- [Aim of the task] Set every line of the data down again exactly, and keep the pictures out.

- [Provided material]
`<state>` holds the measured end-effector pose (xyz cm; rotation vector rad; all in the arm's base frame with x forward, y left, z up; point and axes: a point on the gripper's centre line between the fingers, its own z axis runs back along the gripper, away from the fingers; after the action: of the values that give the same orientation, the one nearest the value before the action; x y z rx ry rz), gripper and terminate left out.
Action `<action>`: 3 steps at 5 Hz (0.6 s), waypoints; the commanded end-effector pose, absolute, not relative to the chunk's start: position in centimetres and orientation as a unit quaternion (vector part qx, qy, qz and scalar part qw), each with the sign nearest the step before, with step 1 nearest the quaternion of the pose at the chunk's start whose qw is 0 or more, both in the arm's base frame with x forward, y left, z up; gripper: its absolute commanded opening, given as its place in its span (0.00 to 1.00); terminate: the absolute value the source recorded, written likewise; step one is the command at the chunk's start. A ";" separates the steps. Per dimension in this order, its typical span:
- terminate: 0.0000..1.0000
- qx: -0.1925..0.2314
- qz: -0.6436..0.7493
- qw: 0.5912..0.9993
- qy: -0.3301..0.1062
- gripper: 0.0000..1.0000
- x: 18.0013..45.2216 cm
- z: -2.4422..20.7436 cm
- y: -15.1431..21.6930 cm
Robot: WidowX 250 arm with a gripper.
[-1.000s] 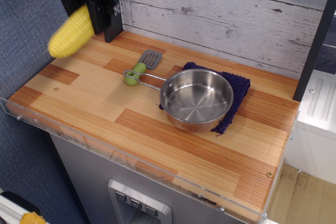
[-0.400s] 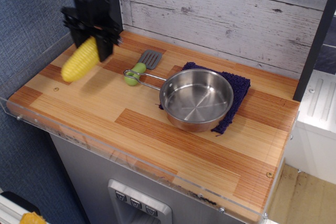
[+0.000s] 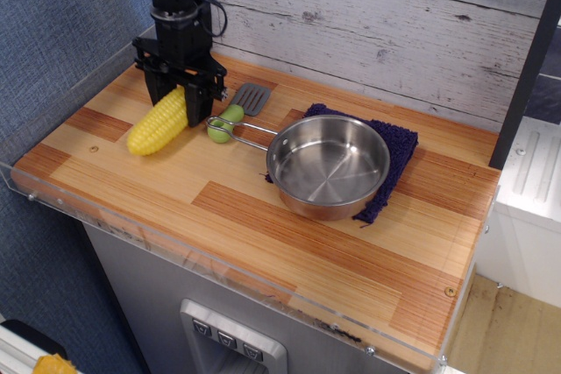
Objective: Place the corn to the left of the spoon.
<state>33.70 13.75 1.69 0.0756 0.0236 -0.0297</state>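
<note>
Corn (image 3: 159,123) lies low on counter (image 3: 289,234), at 9 o'clock from spoon (image 3: 238,108). Corn's long body points toward 7 o'clock. Black fingers (image 3: 180,96) clamped on corn's top end, one on each side. Spoon's green handle sits just beside fingers, grey head at 1 o'clock from handle. Pan (image 3: 328,165) on dark blue cloth (image 3: 396,148), at 4 o'clock from spoon. Pan's thin wire handle touches green handle.

Corn's (image 3: 160,123) upper end behind gripper (image 3: 181,94)
</note>
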 end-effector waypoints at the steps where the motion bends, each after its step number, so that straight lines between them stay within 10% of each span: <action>1: 0.00 0.058 -0.011 0.998 -0.005 1.00 33.0 3.8 13.3; 3: 0.00 0.114 -0.015 0.990 -0.084 1.00 32.2 10.1 11.6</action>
<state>33.28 11.40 8.65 0.2086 -0.1210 -0.0311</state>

- [Solution below]
`<state>` holds the measured end-effector pose (xyz cm; rotation vector rad; all in the arm's base frame with x forward, y left, z up; point and axes: a point on the gripper's centre line between the fingers, its own z axis runs back along the gripper, away from the fingers; after the action: of the values that give the same orientation, the one nearest the value before the action; x y z rx ry rz), gripper and terminate left out.
Action `<action>`: 3 steps at 5 Hz (0.6 s), waypoints; the commanded end-effector pose, absolute, not relative to the chunk's start: position in centimetres and orientation as a unit quaternion (vector part qx, qy, qz and scalar part qw), each with the sign nearest the step before, with step 1 nearest the quaternion of the pose at the chunk's start whose qw is 0 or more, both in the arm's base frame with x forward, y left, z up; gripper: its absolute commanded opening, given as its place in its span (0.00 to 1.00); terminate: the absolute value the source recorded, written likewise; step one is the command at the chunk's start. A ";" separates the steps. Per dimension in this order, its typical span:
- terminate: 0.0000..1.0000
- qx: -0.1925..0.2314
- qz: -0.6436..0.7493
- qw: 0.5912..0.9993
- qy: -0.3301..0.1062
- gripper: 0.0000..1.0000
- x: 18.0013..45.2216 cm
- z: -2.4422..20.7436 cm
- y: -15.1431..21.6930 cm
Robot: WidowX 250 arm with a gripper.
[-1.000s] 
[-0.400s] 
[+0.000s] 
Objective: Place the corn to the left of the spoon.
<state>33.70 13.75 1.69 0.0756 0.0236 -0.0297</state>
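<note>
Corn (image 3: 159,123) lies low on counter (image 3: 289,234), at 9 o'clock from spoon (image 3: 238,108). Corn's long body points toward 7 o'clock. Black fingers (image 3: 180,96) clamped on corn's top end, one on each side. Spoon's green handle sits just beside fingers, grey head at 1 o'clock from handle. Pan (image 3: 328,165) on dark blue cloth (image 3: 396,148), at 4 o'clock from spoon. Pan's thin wire handle touches green handle.

Corn's (image 3: 160,123) upper end behind gripper (image 3: 181,94)
</note>
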 end-effector waypoints at the steps where the motion bends, each after its step number, so that straight lines between them stay within 10% of each span: <action>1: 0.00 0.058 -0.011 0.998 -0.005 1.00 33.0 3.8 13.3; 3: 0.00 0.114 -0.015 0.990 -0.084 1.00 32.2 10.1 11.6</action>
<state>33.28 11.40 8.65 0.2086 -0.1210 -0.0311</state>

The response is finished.